Simon Aeppli, a Senior Lecturer in Film Production, has made award-winning short documentary work that has been screened at festivals in Britain and abroad and broadcast on Channel 4, Channel 5 and ITV London. He recently received an AHRC technē scholarship for part-time PhD study at the University of Brighton for a project called Operation Bogeyman: The Folk Horror Landscape of 1970's Northern Ireland.
Simon Aeppli, left, at work
“The films that first made me think differently about cinema came from the music I listened to while I was studying an Art Foundation in Belfast - The Pixies singing about Bunuel’s Un Chien Andalou or the Dead Kennedys referencing David Lynch’s Eraserhead. I left Northern Ireland to study at Newport Film School in Wales and was grateful to the lecturers there who would constantly push film references our way.
“The film from that time which has stayed with me was Bill Douglas’s My Childhood. It was the first film that made me reflect on composition and landscape within film. The small Scottish town in Douglas’s bleak yet oddly beautiful film felt familiar to me and at that point, it gave me the confidence as a young filmmaker to go out and look for stories that were close to home.”
A still from My Childhood, by Bill Douglas
James Caddick, study leader for MA Filmmaking, has directed and produced award-winning films across documentary, short fiction, music videos and commercials. His work has been shown internationally at festivals, galleries and on broadcast television including BFI London, Cannes and Milan film festivals and broadcast by Channel 4, the BBC and Canal+.
“I grew up watching films from the 60s and 70s like Chitty Chitty Bang Bang, Mary Poppins, Willy Wonka and the Chocolate Factory. I remember a heady mix of production design, technicolour and musical performances bringing a world to life. There was a boldness to the filmmaking techniques likely influenced by the counterculture movement of the time.
“There’s one particular scene in the 1971 film Willy Wonka and the Chocolate Factory that has always stuck with me. Willy Wonka, the children and their parents take a boat trip down the chocolate river.

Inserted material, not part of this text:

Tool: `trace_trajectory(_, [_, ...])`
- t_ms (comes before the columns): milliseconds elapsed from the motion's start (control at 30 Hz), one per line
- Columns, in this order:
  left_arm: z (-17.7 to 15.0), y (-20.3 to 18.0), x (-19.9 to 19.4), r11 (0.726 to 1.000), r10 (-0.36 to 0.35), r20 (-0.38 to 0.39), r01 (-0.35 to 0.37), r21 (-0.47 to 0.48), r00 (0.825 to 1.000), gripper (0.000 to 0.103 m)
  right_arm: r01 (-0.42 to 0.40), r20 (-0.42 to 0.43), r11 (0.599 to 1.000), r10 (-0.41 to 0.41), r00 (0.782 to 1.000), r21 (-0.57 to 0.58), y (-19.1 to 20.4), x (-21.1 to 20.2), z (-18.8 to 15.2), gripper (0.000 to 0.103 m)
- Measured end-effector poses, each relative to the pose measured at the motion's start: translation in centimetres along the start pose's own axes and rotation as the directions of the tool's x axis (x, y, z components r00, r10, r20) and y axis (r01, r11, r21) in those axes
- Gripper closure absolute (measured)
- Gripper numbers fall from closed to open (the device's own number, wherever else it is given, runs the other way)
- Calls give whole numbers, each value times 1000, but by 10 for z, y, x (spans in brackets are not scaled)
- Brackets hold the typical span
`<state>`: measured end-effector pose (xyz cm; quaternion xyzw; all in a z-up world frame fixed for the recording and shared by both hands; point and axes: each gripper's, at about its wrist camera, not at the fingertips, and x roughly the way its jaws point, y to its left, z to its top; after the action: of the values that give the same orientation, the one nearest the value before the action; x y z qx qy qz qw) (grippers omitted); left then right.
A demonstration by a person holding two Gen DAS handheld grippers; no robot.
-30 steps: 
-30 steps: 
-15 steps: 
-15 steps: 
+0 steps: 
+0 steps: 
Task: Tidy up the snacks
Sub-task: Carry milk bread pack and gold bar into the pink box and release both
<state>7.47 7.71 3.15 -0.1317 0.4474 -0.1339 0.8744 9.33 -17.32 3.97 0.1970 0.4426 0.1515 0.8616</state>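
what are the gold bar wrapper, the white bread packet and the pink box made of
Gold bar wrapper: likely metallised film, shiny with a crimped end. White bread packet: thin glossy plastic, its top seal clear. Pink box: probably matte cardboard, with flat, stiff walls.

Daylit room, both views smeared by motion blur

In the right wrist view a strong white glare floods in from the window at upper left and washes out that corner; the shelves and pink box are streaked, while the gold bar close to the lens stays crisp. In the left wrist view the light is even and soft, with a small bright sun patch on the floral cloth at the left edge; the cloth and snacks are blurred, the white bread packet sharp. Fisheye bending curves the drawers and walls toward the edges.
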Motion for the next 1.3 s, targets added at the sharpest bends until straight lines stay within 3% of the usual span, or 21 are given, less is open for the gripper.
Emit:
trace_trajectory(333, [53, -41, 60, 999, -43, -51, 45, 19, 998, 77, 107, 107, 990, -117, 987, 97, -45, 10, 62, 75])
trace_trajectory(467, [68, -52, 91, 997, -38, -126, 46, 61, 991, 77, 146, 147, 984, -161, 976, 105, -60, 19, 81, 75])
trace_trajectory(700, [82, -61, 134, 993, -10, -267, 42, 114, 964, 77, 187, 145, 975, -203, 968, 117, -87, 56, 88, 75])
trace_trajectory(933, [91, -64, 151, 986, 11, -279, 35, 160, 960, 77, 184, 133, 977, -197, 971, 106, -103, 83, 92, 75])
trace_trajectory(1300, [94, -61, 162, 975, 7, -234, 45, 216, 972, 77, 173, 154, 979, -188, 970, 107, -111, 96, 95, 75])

They enter a tunnel and it gets dark, the boat speeds up, the passengers scream, multi coloured lights flash by and like a terrible ghost train a montage of hallucinatory images appear all around them. A chicken’s head is sliced off, a snake slithers over a man’s face, giant insects, a close up of an eye, faster and faster, abstract light, the passengers terrified. Gene Wilder (Willy Wonka) begins to sing ‘There’s no earthly way of knowing which direction we are going’ And suddenly before I know it I am in an art college in London discussing Bunuel’s and Dali’s experimental film Un Chien Andalou with a poster of John Lennon on my wall!”

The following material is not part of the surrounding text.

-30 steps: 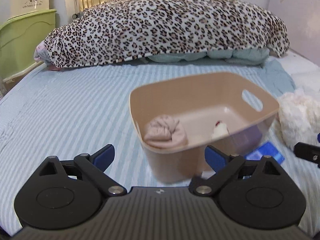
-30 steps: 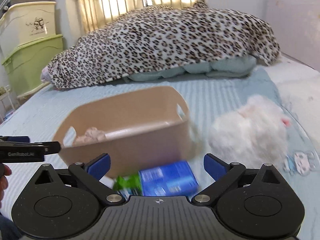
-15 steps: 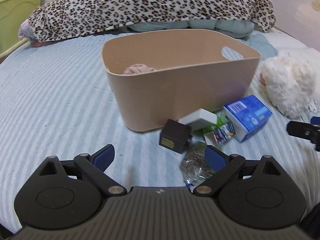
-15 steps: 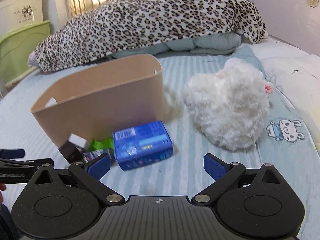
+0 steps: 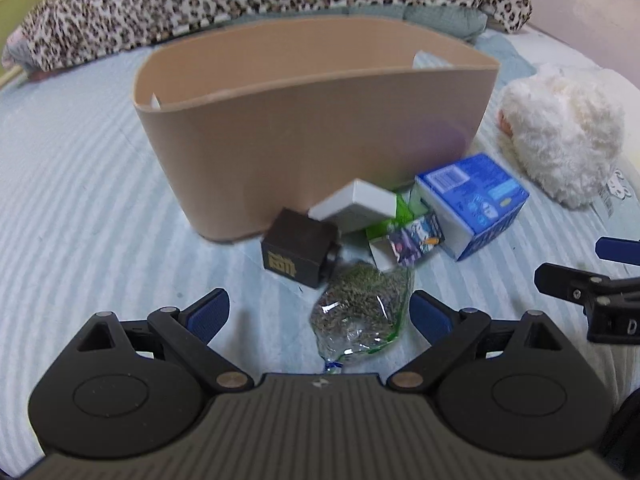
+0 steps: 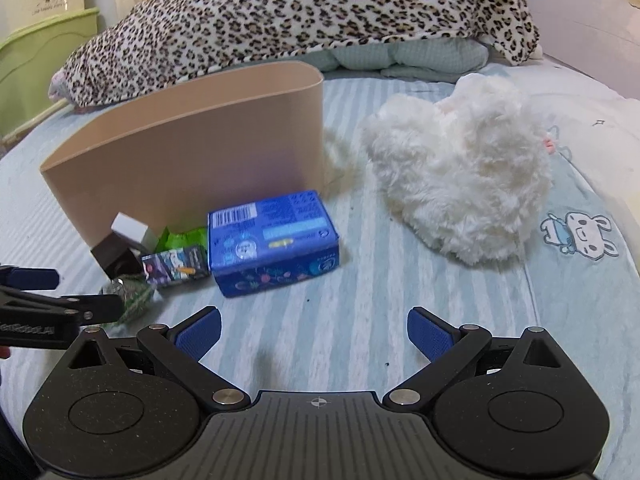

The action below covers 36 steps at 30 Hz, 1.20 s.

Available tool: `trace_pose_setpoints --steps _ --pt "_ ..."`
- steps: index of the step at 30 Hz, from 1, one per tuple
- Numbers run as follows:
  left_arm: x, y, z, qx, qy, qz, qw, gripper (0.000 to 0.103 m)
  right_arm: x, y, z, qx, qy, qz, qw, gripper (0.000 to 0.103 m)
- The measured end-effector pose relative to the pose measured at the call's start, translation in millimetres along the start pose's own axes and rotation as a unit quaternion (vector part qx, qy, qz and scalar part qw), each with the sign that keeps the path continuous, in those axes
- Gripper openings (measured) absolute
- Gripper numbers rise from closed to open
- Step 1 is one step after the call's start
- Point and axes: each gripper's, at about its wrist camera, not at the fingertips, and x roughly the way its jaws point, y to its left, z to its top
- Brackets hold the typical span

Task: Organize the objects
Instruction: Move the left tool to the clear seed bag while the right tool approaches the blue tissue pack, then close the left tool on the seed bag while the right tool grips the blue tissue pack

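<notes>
Striped blue bed point(image 6: 360, 320) beneath a leopard blanket point(image 6: 300, 12); we see the beige bin point(image 5: 312, 148) beside small boxes, left claw point(image 5: 320, 314) and right claw point(image 6: 314, 334) both spread, empty.

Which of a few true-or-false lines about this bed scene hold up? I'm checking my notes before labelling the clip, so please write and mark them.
1. Both tongs, left and right, are open and hold nothing. True.
2. The blue box sits inside the beige bin. False: it lies on the striped sheet, outside the bin.
3. A clear bag of dried herbs lies just ahead of the left tongs. True.
4. The white plush toy rests on the leopard blanket. False: it lies on the sheet, right of the bin.
5. The dark brown box stands next to the bin's outer wall. True.
</notes>
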Motion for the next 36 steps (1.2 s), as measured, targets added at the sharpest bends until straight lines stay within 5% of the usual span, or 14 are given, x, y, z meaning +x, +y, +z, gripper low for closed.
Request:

Dr Stephen Connolly, Senior Lecturer in Film Production, is a multi-award winning artist-filmmaker and researcher, showing his work at international film festivals and conventions; here shooting Machine Space (2018) Detroit, Michigan, USA 2016.

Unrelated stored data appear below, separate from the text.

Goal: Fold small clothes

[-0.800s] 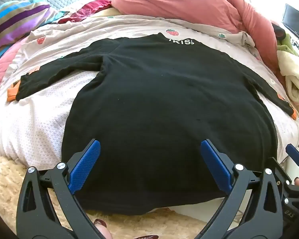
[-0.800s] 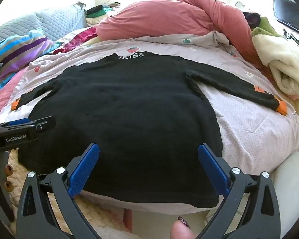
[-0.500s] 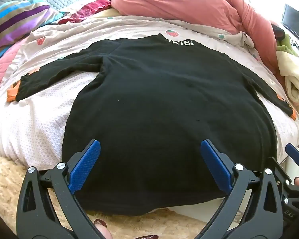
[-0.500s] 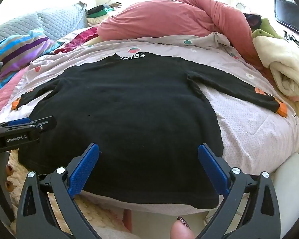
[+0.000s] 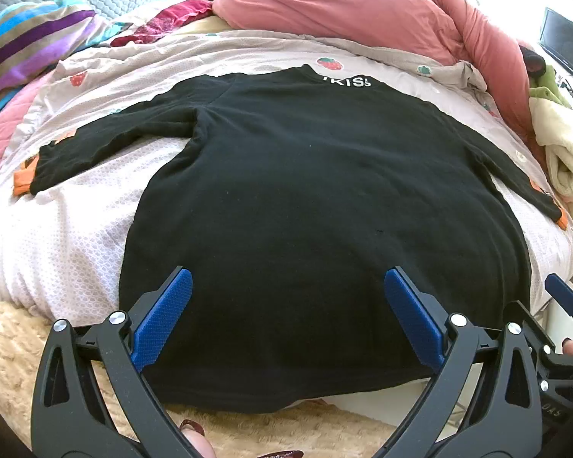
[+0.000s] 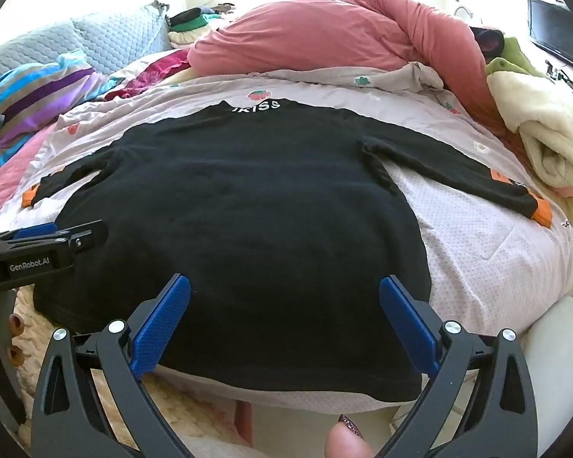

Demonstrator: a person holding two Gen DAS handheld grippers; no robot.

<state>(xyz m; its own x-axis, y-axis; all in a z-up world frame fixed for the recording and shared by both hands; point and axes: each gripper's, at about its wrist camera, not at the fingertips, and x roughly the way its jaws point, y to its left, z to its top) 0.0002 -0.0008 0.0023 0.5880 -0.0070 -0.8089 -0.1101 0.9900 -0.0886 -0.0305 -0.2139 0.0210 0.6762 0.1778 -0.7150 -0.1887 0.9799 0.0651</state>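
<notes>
A black long-sleeved top point(image 5: 305, 210) lies flat, filling mid-frame, with left gripper point(image 5: 286, 305) and right gripper point(image 6: 284, 305) both spread wide and empty at the bottom edge.

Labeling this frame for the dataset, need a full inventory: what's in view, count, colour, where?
sweater: 1, black with orange cuffs, spread flat on the bed, hem toward the cameras
bed cover: 1, pale pink with strawberry prints, under the sweater
duvet: 1, salmon pink, bunched along the far side
striped cloth: 1, blue, purple and tan, far left
quilted pillow: 1, grey-blue, far left
cream blanket: 1, cream, rolled at the right edge
green cloth: 1, green, behind the cream blanket
screen: 1, black, far right
fluffy rug: 1, beige, below the bed edge
left gripper: 1, black with blue pads, open, over the hem
right gripper: 1, same, open, over the hem
</notes>
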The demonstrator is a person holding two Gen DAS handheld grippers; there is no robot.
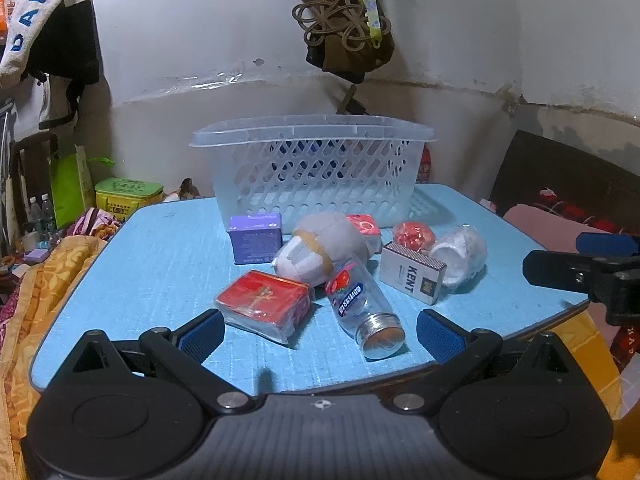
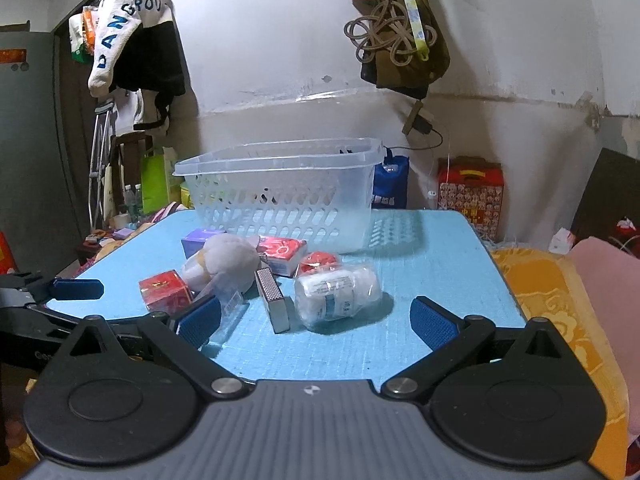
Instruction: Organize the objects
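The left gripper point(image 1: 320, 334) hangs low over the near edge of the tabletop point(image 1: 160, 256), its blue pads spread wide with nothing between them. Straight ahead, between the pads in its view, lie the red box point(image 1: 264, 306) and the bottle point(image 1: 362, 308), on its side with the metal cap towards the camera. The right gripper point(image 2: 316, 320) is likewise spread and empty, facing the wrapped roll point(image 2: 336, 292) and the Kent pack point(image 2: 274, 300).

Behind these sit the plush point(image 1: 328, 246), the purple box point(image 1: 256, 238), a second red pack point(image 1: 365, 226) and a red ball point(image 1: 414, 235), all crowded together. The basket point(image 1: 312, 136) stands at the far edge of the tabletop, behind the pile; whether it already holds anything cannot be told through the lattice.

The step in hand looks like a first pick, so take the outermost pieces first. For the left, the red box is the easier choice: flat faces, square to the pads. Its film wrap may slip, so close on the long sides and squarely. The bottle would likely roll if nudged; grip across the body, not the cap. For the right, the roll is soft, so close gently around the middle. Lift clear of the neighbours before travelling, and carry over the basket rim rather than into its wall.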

“I’d just switched to the film/video pathway of a fine art BA and discovered Jean Luc Godard. He is the grammarian of film - I studied his work on VHS; forwards, backwards and in fast motion (forwards/backwards) to decode the secrets of his cinematic language. In a single film, Godard's chef-d'œuvre Deux ou Trois choses que Je sais d' Elle (Two Or Three Things I Know About Her) from 1966, blew me away as stylistically radical, pungent, personal, and funny; and still teaches me, makes me laugh, cry and fills me with wonder today.”